Nature Genetics 46, 1 doi: 10.1038/ng.2824

極めて高い解像度の配列情報が利用可能になり、多くの生物種におけるゲノムワイド関連研究(GWAS)が実施できるようになっている。こういった解析の大部分は、ヒト集団を対象に行われている。しかし、ヒトの場合には、GWASから同定された未知の遺伝子の機能的関与について実証することは簡単ではない。本論文では、モデル植物であるシロイヌナズナArabidopsis thalianaを用いて、細胞レベルの形質の高解像度共焦点顕微鏡による撮像、GWAS、 発現解析を同時に行い、細胞タイプの形成・成長に関わる形質に関連するゲノム領域の同定を試みた。

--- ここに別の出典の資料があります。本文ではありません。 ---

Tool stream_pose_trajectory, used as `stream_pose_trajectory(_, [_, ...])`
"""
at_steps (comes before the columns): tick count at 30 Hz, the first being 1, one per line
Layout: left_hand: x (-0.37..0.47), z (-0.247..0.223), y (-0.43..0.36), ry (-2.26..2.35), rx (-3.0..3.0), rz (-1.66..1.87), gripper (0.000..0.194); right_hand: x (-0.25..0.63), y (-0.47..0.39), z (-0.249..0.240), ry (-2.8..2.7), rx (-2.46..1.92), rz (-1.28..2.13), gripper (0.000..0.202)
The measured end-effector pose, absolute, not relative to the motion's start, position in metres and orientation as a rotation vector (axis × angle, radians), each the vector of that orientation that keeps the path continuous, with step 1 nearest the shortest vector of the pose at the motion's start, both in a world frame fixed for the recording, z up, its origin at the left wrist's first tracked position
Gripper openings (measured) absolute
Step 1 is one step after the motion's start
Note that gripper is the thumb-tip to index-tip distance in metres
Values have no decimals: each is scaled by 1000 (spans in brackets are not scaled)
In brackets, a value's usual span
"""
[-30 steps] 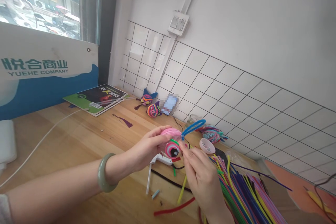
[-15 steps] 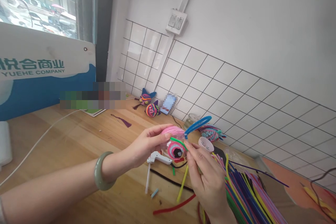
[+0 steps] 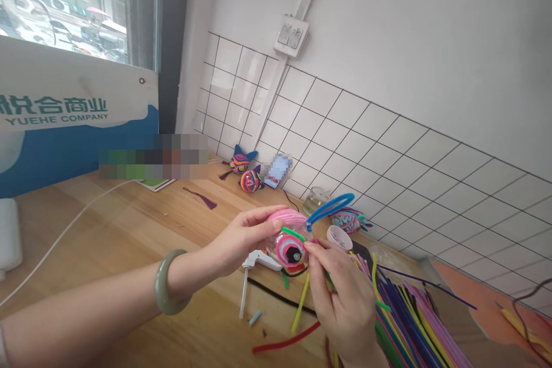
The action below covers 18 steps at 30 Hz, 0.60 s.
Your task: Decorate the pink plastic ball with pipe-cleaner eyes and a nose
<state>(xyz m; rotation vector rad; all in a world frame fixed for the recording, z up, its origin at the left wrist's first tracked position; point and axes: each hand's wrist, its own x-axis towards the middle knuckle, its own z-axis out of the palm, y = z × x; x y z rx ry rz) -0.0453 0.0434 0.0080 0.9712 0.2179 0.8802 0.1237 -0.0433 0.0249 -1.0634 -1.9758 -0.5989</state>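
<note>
My left hand (image 3: 245, 237), with a green bangle (image 3: 169, 282) on its wrist, grips a round craft piece (image 3: 290, 246) from its left side. The piece has pink strands on top, a ringed eye with a black centre, and a blue pipe-cleaner loop (image 3: 334, 207) standing up at its right. A green pipe cleaner (image 3: 290, 232) curves over the eye. My right hand (image 3: 342, 293) pinches that green pipe cleaner at the eye's right edge, and a green end shows beyond the hand's right side.
A white glue gun (image 3: 263, 259) lies under the piece. Many coloured pipe cleaners (image 3: 414, 316) lie at the right. Behind stand a glass jar (image 3: 316, 198), a small pink dish (image 3: 339, 237), finished craft figures (image 3: 250, 180) and a phone (image 3: 276, 170). A purple tassel (image 3: 204, 198) lies farther left.
The blue loop has tipped slightly right and widened. My right hand has moved a little down and right along the eye, and a green end now shows to its right.
</note>
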Motion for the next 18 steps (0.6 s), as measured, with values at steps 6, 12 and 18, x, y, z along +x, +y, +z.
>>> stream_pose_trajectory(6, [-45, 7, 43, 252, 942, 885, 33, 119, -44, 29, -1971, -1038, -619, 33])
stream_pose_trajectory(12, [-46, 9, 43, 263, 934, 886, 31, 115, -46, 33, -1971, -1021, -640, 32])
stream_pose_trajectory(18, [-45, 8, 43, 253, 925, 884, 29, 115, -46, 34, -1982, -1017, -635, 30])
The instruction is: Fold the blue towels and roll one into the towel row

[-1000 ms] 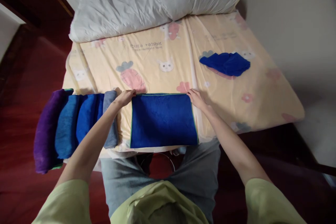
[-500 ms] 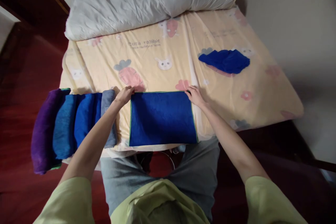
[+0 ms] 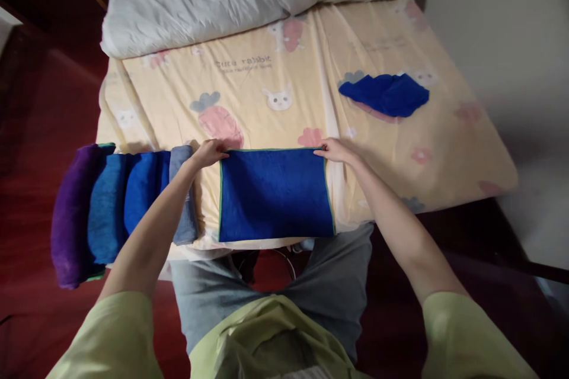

その結果、新たなF-box遺伝子であるKUKを同定し、特性解析を行った。KUKは分裂組織および細胞長を調節していた。さらに、そのコード配列に生じた複数の多型が、根の形成・成長におけるKUK対立遺伝子に依存した自然変異の主な原因であることを明らかにした。今回の研究成果は、発生といった基本的な生物学的過程を担う遺伝子を同定する際に、細胞の形質を用いて行うGWASが有効であることを実証するものである。